WBFO News photo by Eileen Buckley

Despite changes to the New York State Assessments, some parents said they will still have their child 'opt out'. Public school students in grades 3rd through 8th will be taking the English Language Arts exams Tuesday. WBFO's Focus on Education Reporter Eileen Buckley takes a look at both sides in this opt out battle. 

“To see this kind of pressure put on students, put on teachers, changes the face and changes the environment of public education,” said West Seneca parent Molly Dana. 

Dana has two children in West Seneca schools, a nine and 12-year old.  Dana's children will opting out of state testing.  She pointed out this year's English and math tests still contain questions from the controversial company Pearson even though the state dropped them to prepare future assessments.

Credit WBFO News photo by Eileen Buckley
West Seneca parent Molly Dana explains why she wants her children to "opt out".
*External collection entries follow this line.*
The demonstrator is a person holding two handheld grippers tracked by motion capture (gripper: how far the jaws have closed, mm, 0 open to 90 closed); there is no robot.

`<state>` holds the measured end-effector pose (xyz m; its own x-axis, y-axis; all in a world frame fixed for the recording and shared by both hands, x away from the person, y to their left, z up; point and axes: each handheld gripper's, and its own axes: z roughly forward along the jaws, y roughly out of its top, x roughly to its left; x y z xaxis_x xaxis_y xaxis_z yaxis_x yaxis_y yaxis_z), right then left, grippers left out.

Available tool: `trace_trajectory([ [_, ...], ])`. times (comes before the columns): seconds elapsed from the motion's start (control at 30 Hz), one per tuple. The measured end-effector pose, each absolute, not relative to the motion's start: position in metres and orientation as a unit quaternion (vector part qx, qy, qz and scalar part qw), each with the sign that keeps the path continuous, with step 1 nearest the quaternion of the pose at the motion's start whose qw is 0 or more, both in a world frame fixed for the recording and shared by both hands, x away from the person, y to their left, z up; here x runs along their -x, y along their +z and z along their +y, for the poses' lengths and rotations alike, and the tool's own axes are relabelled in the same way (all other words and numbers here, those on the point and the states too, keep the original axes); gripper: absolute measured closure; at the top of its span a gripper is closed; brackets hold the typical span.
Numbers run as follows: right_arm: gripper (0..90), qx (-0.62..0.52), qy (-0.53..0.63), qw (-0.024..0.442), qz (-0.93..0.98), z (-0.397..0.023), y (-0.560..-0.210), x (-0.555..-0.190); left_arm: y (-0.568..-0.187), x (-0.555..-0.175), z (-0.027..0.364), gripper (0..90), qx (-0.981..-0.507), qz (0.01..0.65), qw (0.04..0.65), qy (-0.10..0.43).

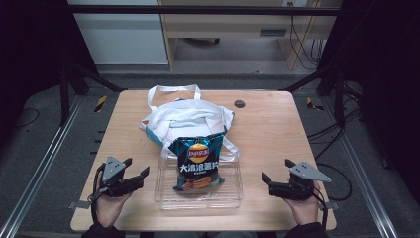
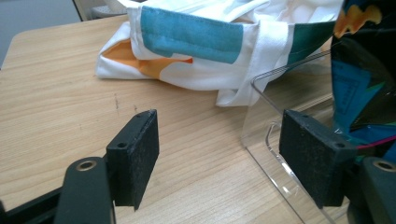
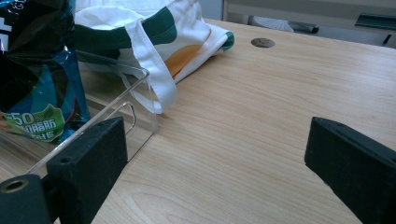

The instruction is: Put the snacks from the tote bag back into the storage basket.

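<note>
On the wooden bench [image 1: 277, 129] in front of you sits a clear plastic tray [image 1: 228, 198], and a dark blue bag of chips [image 1: 197, 163] lies in it, with its top end sticking out over the far edge. Just behind the tray is a white cloth bag [image 1: 185, 116] with teal, green and orange patches, and its top end touches the chips. One white strap [image 3: 156, 84] of the cloth bag hangs down beside the tray's corner. Your left gripper [image 1: 136, 170] is in your left hand [image 1: 106, 206], near the left side of the tray, and its jaws are spread wide with nothing between them. From the left gripper view you can see the tray's clear wall just past one jaw. Your right gripper [image 1: 276, 170] is in your right hand [image 1: 304, 208], near the right side of the tray, and its jaws are wide apart too, holding nothing. A small dark round hole [image 1: 239, 103] shows near the far edge of the bench.
</note>
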<state>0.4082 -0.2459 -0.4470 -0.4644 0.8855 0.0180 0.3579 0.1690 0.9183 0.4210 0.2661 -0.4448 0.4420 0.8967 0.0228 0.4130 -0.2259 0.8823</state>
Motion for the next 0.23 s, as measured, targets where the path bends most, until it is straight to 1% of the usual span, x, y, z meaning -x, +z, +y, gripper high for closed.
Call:
trace_trajectory([
  [0.23, 6.1, -0.440, 0.473, 0.279, 0.710, -0.2477, -0.4473, -0.4088, -0.4446, -0.4202, 0.2653, 28.7, -0.729, 0.445, 0.438, 0.283],
])
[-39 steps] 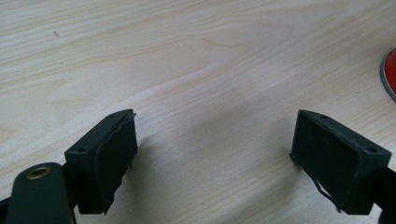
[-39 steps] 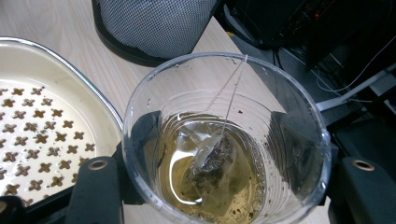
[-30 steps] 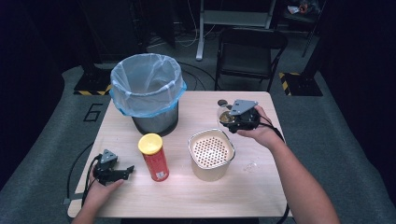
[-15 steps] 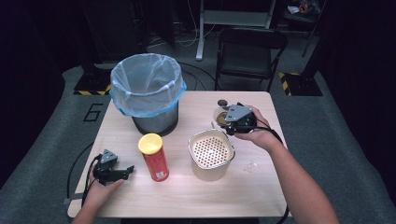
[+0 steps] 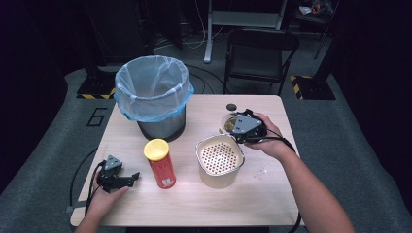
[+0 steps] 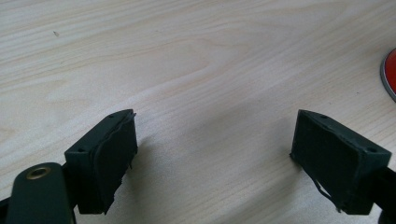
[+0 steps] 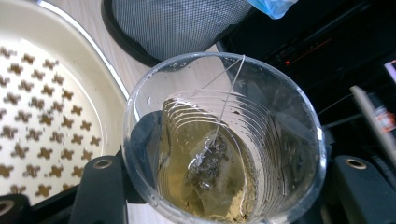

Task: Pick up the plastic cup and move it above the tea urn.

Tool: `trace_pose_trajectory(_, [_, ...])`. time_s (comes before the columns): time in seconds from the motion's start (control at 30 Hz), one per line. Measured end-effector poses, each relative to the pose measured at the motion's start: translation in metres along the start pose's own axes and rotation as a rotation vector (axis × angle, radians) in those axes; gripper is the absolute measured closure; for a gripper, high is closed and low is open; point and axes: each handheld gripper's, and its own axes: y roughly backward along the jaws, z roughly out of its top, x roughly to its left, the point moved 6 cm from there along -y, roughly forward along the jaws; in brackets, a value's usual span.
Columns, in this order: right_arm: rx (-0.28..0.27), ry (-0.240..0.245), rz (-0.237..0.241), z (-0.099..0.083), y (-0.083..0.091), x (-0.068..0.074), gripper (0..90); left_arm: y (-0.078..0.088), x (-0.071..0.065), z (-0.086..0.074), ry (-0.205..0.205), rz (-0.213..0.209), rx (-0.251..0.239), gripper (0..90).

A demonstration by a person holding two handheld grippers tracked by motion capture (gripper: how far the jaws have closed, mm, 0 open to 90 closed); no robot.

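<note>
- The right hand-held gripper [image 5: 232, 127] clamps a clear plastic cup [image 7: 224, 140], tilted, with a tea bag [image 7: 210, 163] and liquid inside, just beside the perforated strainer bowl [image 5: 219, 158].
- The left hand-held gripper [image 6: 219, 158] rests wide open, holding nothing, on the counter [image 6: 196, 70].

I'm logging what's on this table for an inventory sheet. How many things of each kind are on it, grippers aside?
Mesh waste bin with a blue liner: 1
Red canister with a yellow lid: 1
Cream perforated strainer pot: 1
Clear plastic cup holding liquid: 1
Tea bag inside that cup: 1
Small dark round thing, too small to identify: 1
Total: 6
</note>
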Motion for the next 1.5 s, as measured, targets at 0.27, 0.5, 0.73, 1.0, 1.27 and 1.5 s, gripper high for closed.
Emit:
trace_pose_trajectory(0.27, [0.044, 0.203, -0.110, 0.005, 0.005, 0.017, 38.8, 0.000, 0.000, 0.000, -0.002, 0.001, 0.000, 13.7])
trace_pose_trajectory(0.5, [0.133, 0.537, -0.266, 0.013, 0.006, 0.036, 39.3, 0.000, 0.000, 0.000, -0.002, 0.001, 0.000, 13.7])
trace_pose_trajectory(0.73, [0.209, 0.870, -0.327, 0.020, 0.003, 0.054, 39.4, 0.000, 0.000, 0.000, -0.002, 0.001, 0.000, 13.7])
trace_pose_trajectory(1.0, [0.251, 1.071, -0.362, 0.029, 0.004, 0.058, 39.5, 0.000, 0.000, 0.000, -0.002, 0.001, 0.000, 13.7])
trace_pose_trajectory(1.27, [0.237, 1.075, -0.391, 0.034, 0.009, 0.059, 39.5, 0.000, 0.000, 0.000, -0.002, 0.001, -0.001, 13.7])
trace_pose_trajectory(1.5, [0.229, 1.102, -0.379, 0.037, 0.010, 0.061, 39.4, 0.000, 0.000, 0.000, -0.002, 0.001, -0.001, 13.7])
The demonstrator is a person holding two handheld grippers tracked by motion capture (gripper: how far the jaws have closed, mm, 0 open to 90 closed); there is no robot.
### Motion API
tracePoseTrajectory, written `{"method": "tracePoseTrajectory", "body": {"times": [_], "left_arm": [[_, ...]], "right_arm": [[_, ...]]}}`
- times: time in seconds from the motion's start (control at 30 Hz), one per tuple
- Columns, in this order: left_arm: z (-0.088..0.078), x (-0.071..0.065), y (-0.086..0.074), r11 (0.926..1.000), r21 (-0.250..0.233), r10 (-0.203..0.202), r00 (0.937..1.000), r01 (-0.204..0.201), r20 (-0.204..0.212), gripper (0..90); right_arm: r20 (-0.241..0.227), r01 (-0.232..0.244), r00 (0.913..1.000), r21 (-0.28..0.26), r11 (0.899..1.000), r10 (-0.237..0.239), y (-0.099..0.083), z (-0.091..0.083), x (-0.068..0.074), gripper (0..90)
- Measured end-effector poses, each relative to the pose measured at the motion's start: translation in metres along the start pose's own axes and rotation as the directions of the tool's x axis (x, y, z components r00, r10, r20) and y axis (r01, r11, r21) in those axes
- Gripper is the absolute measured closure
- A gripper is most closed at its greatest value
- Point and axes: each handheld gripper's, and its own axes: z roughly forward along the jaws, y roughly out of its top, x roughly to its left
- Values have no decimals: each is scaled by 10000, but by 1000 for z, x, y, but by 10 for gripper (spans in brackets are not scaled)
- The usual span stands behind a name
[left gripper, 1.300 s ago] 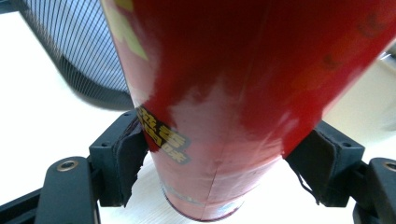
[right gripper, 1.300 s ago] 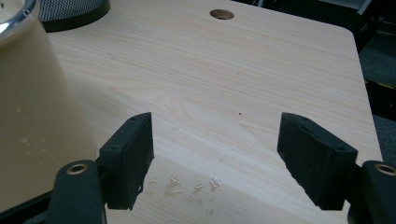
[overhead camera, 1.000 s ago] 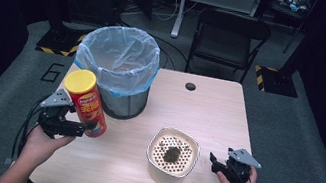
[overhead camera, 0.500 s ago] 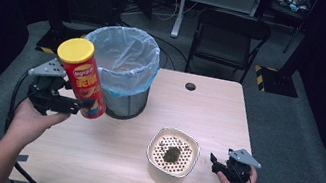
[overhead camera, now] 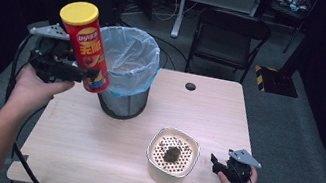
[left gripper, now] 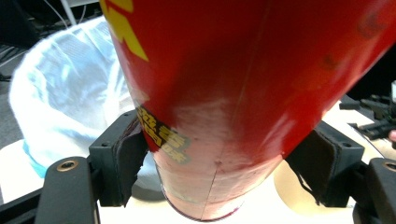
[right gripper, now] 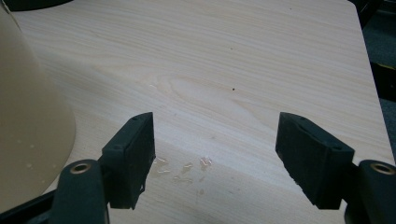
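Observation:
A red chip can (overhead camera: 86,49) with a yellow lid is held up in the air, tilted, just left of the bin. My left gripper (overhead camera: 83,75) is shut on the can's lower part; in the left gripper view the red can (left gripper: 233,93) sits clamped between both black jaws. The mesh bin with a pale blue liner (overhead camera: 127,67) stands on the table behind the can. My right gripper (overhead camera: 214,162) rests open near the table's front right, with bare wood between its jaws (right gripper: 215,154).
A cream container with a perforated insert and a dark lump (overhead camera: 172,155) stands just left of my right gripper; its wall (right gripper: 28,121) appears at the left of the right gripper view. The wooden table (overhead camera: 208,109) has a cable hole (overhead camera: 190,86). A black chair (overhead camera: 228,39) stands behind.
My left gripper has lifted the chip can up and to the left, off the table to the bin's rim height. The right gripper has stayed still.

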Motion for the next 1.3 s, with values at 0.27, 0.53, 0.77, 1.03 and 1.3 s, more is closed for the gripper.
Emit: {"method": "tracePoseTrajectory", "body": {"times": [0.27, 0.53, 0.77, 1.03, 1.3], "left_arm": [[7, 19, 26, 9988, -206, -452, 9985, 446, -316, 237], [29, 33, 36, 9927, -241, -1195, 9898, 1180, -772, 237], [53, 46, 39, 9886, -270, -1502, 9812, 1480, -1215, 237], [79, 57, 42, 9884, -77, -1502, 9718, 1514, -1815, 237], [103, 65, 41, 9844, 48, -1704, 9596, 1759, -2237, 236]], "right_arm": [[-5, 38, 10000, 65, 10000, -38, -1, 1, -2, 282], [16, 20, 10000, 110, 9999, -20, -2, 1, -3, 283], [0, -57, 10000, 178, 9998, 57, -4, 3, -4, 284], [-32, 122, 9999, 219, 9997, -122, -5, 4, -5, 285], [-131, 74, 9999, 223, 9997, -71, -6, 5, -5, 287]]}}
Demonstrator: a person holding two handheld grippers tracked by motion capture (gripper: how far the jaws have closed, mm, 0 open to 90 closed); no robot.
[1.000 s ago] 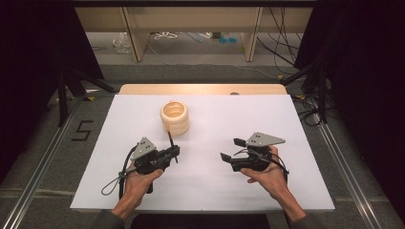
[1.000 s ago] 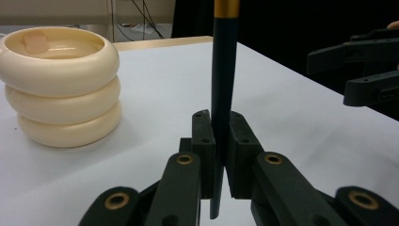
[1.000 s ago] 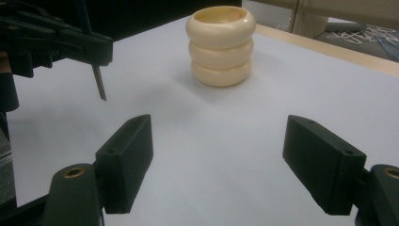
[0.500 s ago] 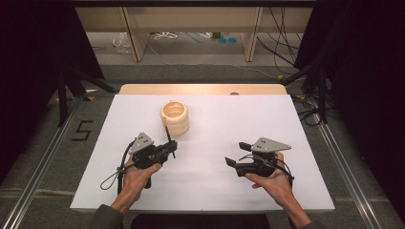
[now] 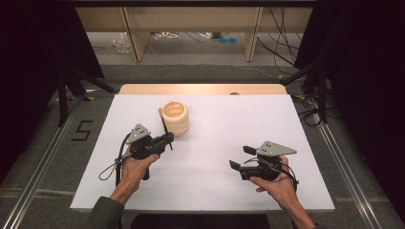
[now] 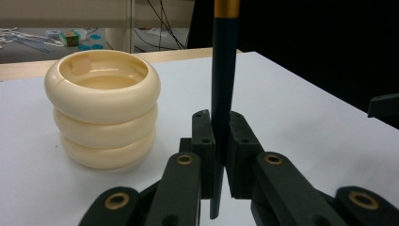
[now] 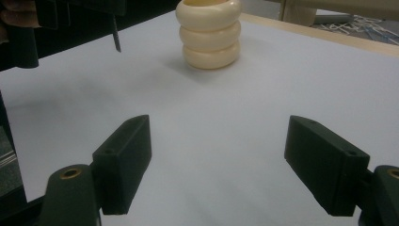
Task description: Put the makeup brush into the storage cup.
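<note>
A cream holder [image 5: 175, 117] shaped like three stacked rings stands on the white table top [image 5: 229, 119], left of centre. My left gripper [image 5: 167, 139] is shut on a thin dark stick [image 5: 163, 123] with a gold band, just in front of the holder. In the left gripper view the stick [image 6: 224, 70] stands upright between the pads, to the right of the holder [image 6: 103, 108] and apart from it. My right gripper [image 5: 241, 157] is open and holds nothing, low over the near right of the table. In the right gripper view the holder [image 7: 210, 33] is far ahead of the wide jaws.
A wooden strip [image 5: 200, 88] runs along the table's far edge, with shelving and cables on the floor beyond. Metal rails [image 5: 45, 162] flank the table. Bare white surface lies between the two grippers and to the right of the holder.
My left hand has carried the stick a little away from the person, closer to the holder. The right hand has hardly shifted and its jaws stay wide.
</note>
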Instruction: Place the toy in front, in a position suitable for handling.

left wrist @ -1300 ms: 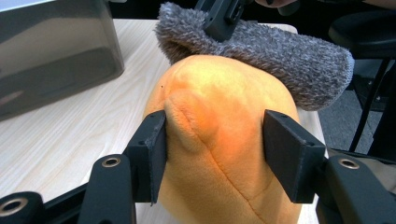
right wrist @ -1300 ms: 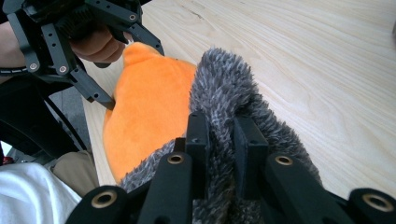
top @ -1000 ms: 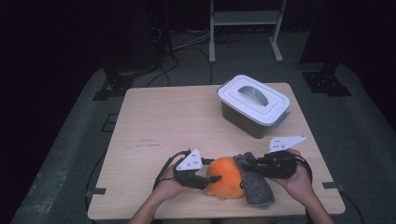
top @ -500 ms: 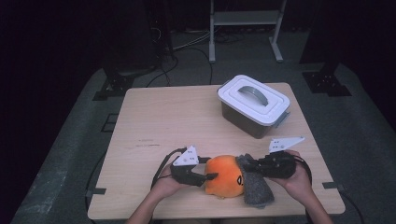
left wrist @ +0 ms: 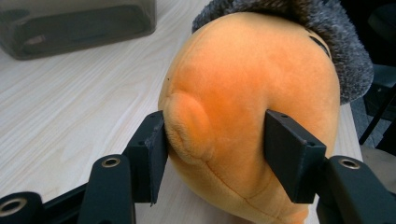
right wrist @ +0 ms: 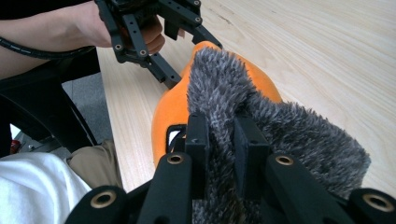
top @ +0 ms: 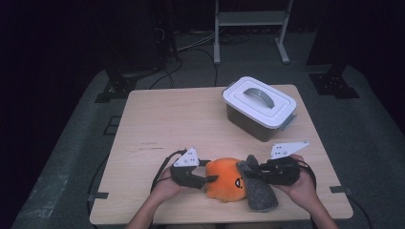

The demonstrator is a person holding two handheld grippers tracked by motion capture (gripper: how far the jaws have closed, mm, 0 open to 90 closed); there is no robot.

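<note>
mid-dressing at table's near edge: left gripper (left wrist: 212, 158) clamped on orange plush (left wrist: 252, 102), right gripper (right wrist: 219, 154) pinched shut on grey furry cover (right wrist: 280, 135) draped over its top; next, probably pulling cover further down while bracing plush.

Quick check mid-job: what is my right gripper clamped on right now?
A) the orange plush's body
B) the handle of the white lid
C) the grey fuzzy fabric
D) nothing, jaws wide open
C: in the right gripper view the right gripper has its jaws pinched on the grey fuzzy fabric, while the left gripper squeezes the orange plush.
</note>
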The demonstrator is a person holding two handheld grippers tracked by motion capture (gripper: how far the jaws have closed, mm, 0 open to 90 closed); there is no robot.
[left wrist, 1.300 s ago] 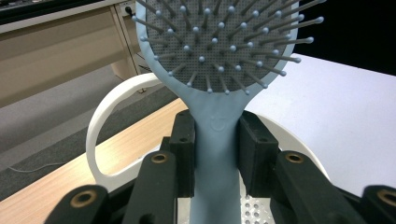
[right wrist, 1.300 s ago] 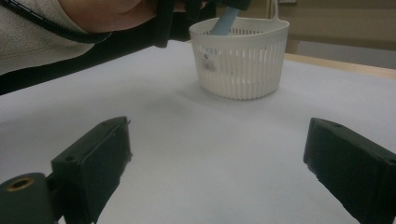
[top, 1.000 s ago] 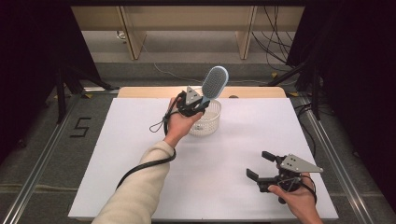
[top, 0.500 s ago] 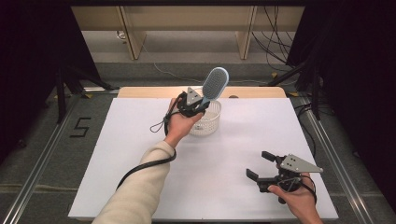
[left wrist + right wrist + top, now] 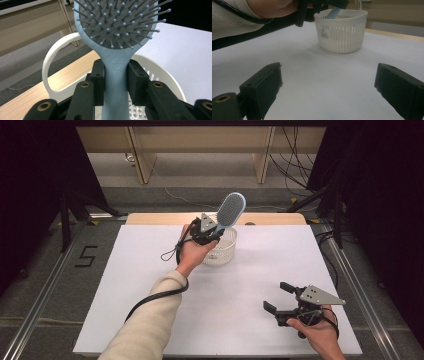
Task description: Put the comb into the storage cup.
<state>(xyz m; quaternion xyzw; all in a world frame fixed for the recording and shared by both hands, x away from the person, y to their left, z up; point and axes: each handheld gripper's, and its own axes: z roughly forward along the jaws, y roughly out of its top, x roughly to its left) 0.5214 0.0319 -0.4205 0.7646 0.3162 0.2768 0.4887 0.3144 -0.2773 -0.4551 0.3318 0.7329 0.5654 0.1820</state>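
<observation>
RISK: your left gripper (image 5: pixel 209 231) has its jaws clamped on the handle of the pale blue plastic paddle hairbrush (image 5: pixel 230 210), head up over the white slotted plastic basket (image 5: pixel 221 251); a loose release could tip that light basket | RIGHT: your right gripper (image 5: pixel 281 299) jaws wide apart, holding nothing | SURFACE: white bench (image 5: pixel 260 270), wooden far edge, dark room.

My left arm wore a cream knit sleeve (image 5: pixel 150 320); both black two-jaw grippers (image 5: pixel 207 232) (image 5: pixel 280 297) carried grey three-cornered plates and trailing black cables.
</observation>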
“There still Pearson written tests, so now there is a moratorium on the results for the teachers. Our kids’ assessment results are not going to be tied to their teacher evaluations, but our kids still have to take these assessments,” noted Dana.

71-percent of West Seneca students opted out last year. It was one of the highest rates in the state.

Credit WBFO News photo by Eileen Buckley
NYS Education Commissioner MaryEllen Elia visited West Seneca last week.

State Education Commissioner MaryEllen Elia appeared in the district last week, explaining changes, such as a shorter test, to improve a student’s experience.      

“It’s admirable the changes that were made this year, based on feedback from educators,” stated Principal Brandon Pafk,Principal, Charter Middle School for Applied Technologies in Buffalo.

There were also a high opt out number at the charter school last year.

But Principal Pafk said they do not encourage opting out. He said it could hinder the school’s charter renewal when it comes to student progress. 

Credit WBFO News file photo by Eileen Buckley
Inside a CSAT classroom at the north Buffalo location.

“Obviously we need to make A.Y.P., which is Annual Yearly Progress, and we want to avoid any reason for the state to look at wanting to put sanctions, even as far as closing us, as a charter school,’ explained Pafk.

But the charter school is promising students who opt out this season won't be required to 'sit and stare', but will be allowed to work on other classwork in another area of the school.